● **Activity**
Whenever the word "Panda" shows up in a line of the data, copy that line.

● **Data in this exercise**
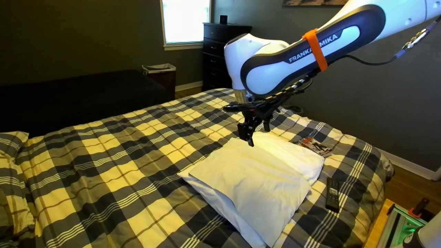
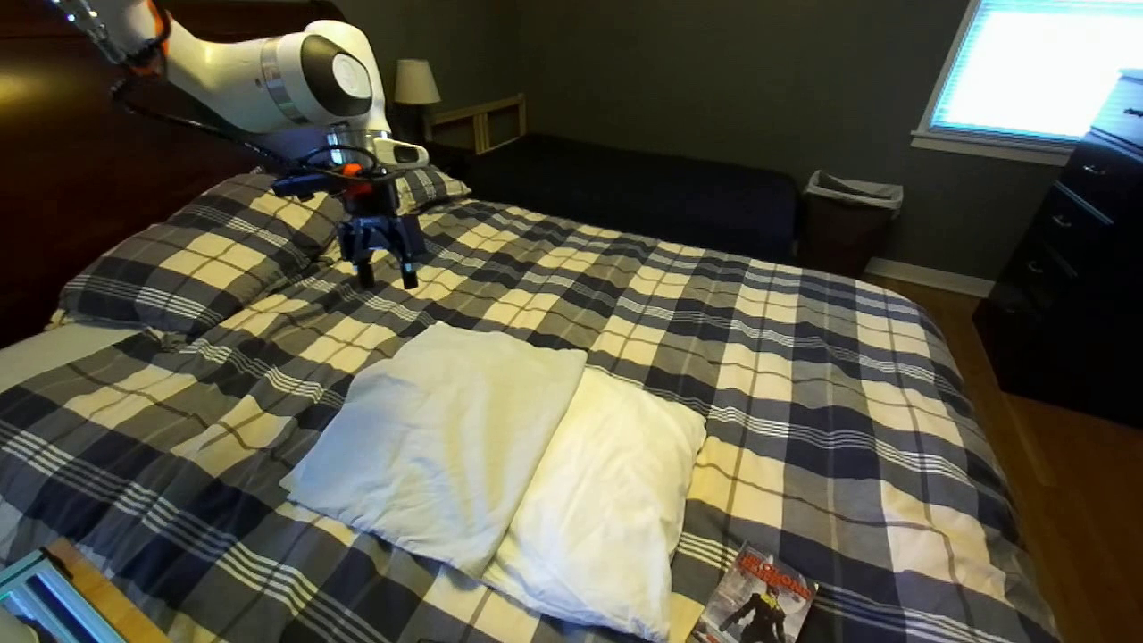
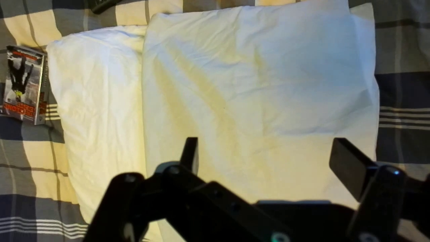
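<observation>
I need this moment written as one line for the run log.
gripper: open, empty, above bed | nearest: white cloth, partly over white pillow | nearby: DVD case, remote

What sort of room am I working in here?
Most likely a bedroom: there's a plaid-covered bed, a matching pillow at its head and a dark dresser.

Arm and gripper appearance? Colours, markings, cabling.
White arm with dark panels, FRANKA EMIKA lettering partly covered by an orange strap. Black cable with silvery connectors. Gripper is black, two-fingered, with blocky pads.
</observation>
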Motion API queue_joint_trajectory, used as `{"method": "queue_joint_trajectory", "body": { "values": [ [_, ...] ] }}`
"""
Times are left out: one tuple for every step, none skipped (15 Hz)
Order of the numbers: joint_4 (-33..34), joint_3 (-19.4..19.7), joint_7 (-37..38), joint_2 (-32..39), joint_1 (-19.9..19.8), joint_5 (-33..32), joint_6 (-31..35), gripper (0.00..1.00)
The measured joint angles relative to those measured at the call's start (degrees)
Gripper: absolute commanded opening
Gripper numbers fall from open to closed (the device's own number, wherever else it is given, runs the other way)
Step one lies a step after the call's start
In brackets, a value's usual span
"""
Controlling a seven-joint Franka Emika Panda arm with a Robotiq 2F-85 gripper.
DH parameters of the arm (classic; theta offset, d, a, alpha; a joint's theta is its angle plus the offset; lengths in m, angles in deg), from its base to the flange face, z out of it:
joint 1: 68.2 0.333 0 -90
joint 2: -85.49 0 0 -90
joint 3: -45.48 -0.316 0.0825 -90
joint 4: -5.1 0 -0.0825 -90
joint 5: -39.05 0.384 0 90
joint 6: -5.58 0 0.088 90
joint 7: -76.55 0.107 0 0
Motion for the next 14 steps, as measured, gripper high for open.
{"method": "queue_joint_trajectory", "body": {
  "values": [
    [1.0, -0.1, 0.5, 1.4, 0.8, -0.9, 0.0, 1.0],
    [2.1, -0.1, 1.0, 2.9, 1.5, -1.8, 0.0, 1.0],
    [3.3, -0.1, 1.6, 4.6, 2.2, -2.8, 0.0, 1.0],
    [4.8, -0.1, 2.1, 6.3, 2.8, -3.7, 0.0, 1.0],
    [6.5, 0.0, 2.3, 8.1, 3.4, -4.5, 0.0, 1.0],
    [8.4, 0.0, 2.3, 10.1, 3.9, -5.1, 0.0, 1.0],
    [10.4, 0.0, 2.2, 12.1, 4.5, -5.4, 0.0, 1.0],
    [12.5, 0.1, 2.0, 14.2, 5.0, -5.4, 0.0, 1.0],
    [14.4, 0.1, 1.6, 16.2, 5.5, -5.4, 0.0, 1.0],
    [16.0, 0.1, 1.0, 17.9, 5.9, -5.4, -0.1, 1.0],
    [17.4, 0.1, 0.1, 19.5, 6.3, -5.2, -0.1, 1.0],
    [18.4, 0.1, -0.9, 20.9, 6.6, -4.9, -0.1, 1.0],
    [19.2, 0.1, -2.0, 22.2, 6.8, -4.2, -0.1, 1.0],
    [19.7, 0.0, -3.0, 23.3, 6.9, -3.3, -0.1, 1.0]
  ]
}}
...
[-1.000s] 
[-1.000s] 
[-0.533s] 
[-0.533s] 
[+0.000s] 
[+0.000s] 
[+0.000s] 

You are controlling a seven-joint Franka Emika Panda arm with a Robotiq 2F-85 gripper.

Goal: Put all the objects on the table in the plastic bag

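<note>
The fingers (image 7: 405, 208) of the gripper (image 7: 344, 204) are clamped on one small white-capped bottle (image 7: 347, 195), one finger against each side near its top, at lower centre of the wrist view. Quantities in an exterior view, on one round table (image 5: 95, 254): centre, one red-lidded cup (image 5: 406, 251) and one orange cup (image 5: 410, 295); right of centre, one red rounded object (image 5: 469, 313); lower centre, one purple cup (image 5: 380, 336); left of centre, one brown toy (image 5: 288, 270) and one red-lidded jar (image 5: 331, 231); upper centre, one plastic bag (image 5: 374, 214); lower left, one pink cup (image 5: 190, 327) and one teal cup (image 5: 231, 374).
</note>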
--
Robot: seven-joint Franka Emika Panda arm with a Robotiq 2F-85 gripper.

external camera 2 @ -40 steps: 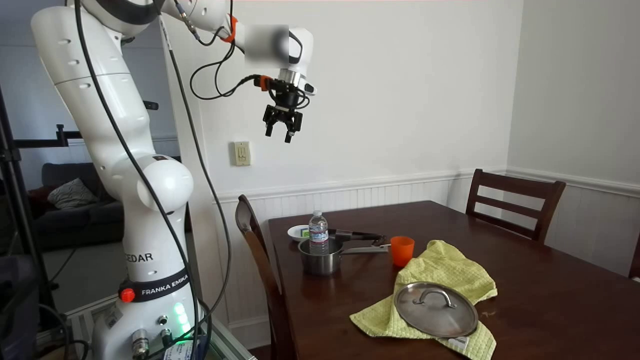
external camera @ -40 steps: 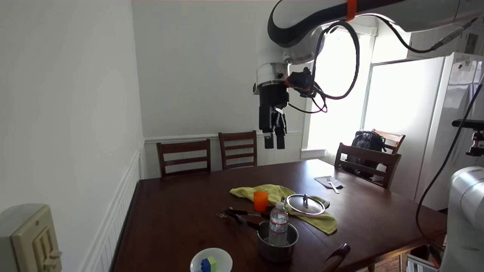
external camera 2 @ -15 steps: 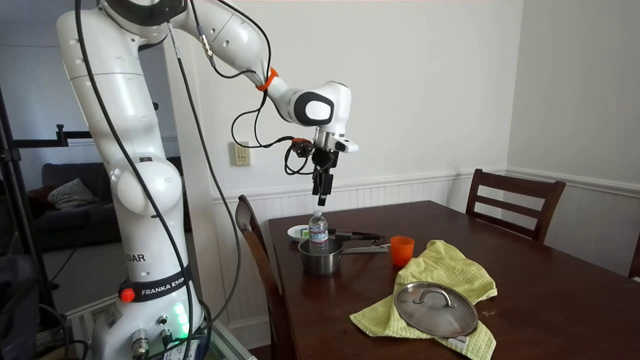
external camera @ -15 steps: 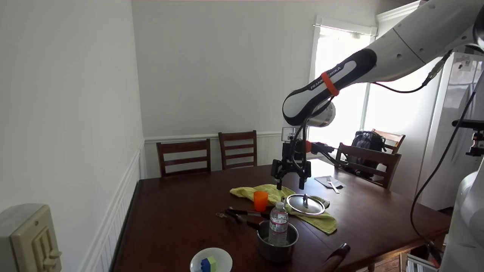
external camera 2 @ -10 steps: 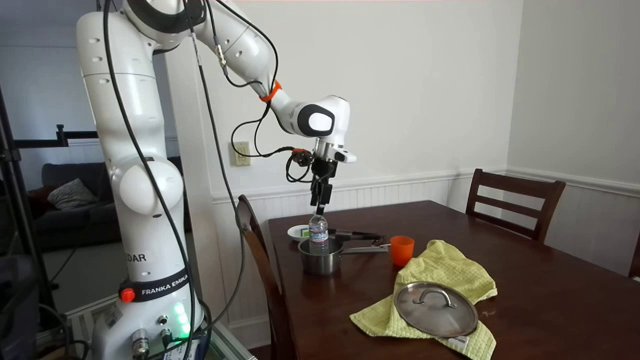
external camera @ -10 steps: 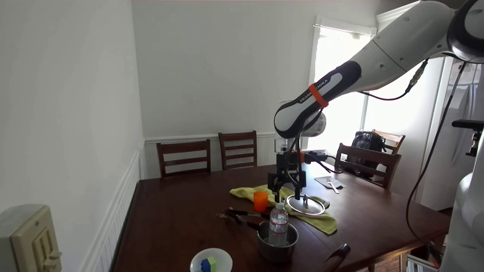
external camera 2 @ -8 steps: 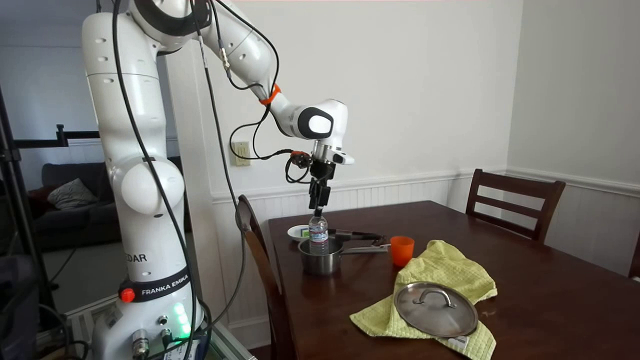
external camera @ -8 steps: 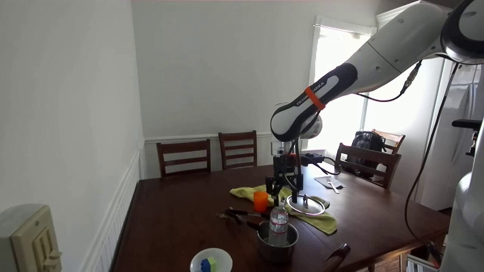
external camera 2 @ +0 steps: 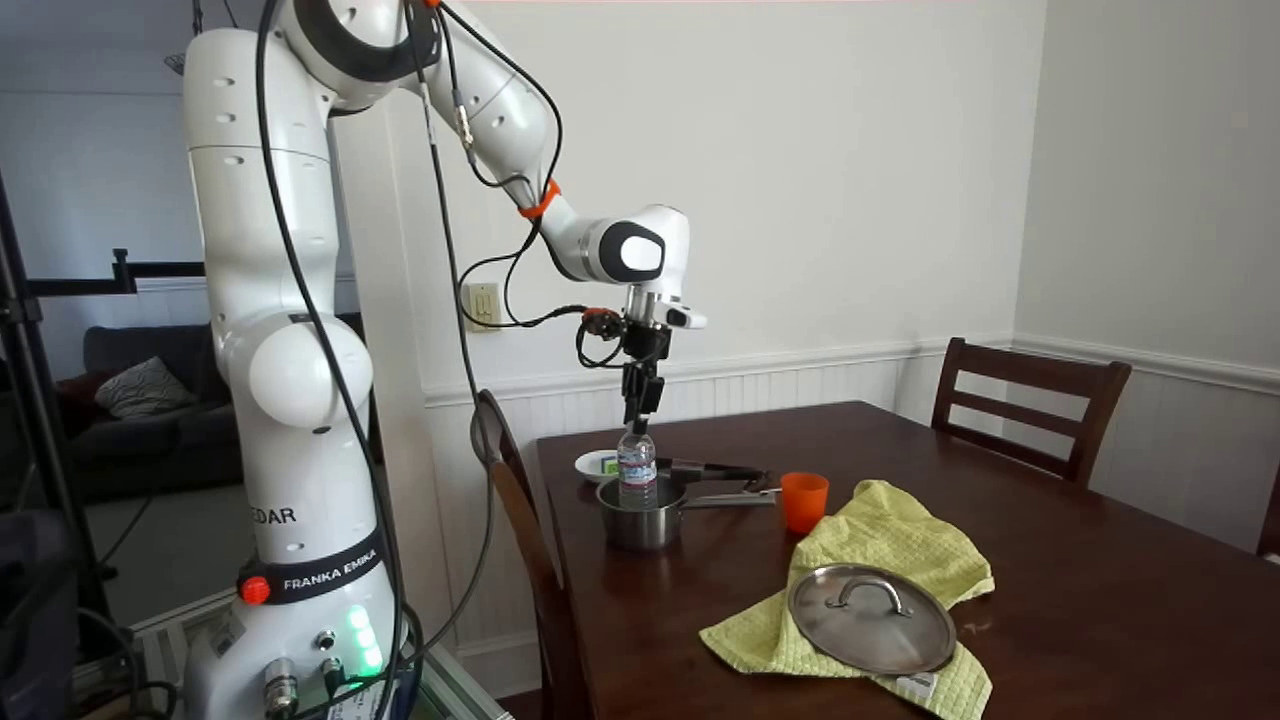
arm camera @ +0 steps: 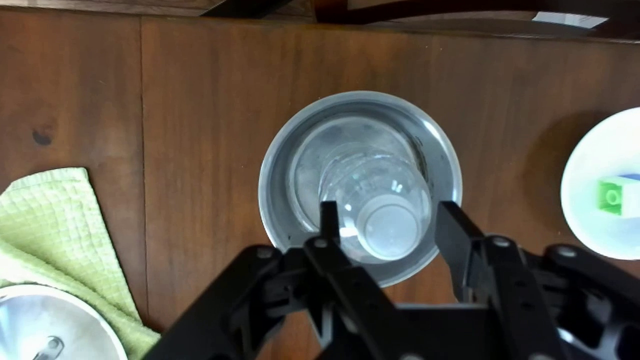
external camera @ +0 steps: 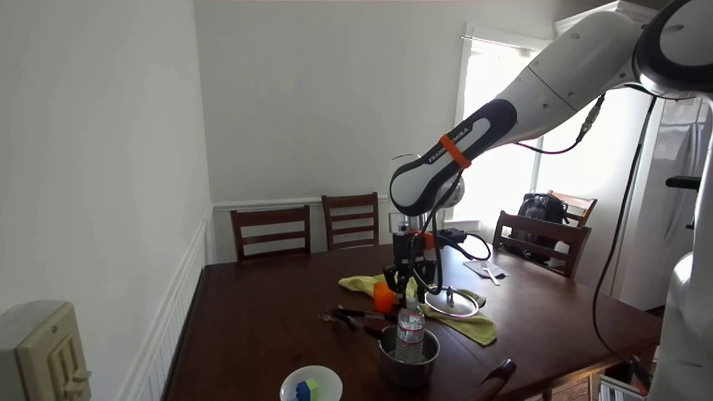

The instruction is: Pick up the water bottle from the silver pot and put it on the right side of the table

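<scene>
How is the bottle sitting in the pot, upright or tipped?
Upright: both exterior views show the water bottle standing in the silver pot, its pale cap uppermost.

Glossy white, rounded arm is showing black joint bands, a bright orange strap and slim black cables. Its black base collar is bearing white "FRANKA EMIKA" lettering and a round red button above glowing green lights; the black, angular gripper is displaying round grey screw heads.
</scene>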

● **Exercise solution**
Controlling a seven-joint Franka Emika Panda arm with a Robotiq 2F-85 gripper.
You are controlling a seven-joint Franka Emika Panda arm with a Robotiq 2F-85 gripper.
Robot: seven-joint Franka Emika Panda arm with a Robotiq 2F-85 gripper.

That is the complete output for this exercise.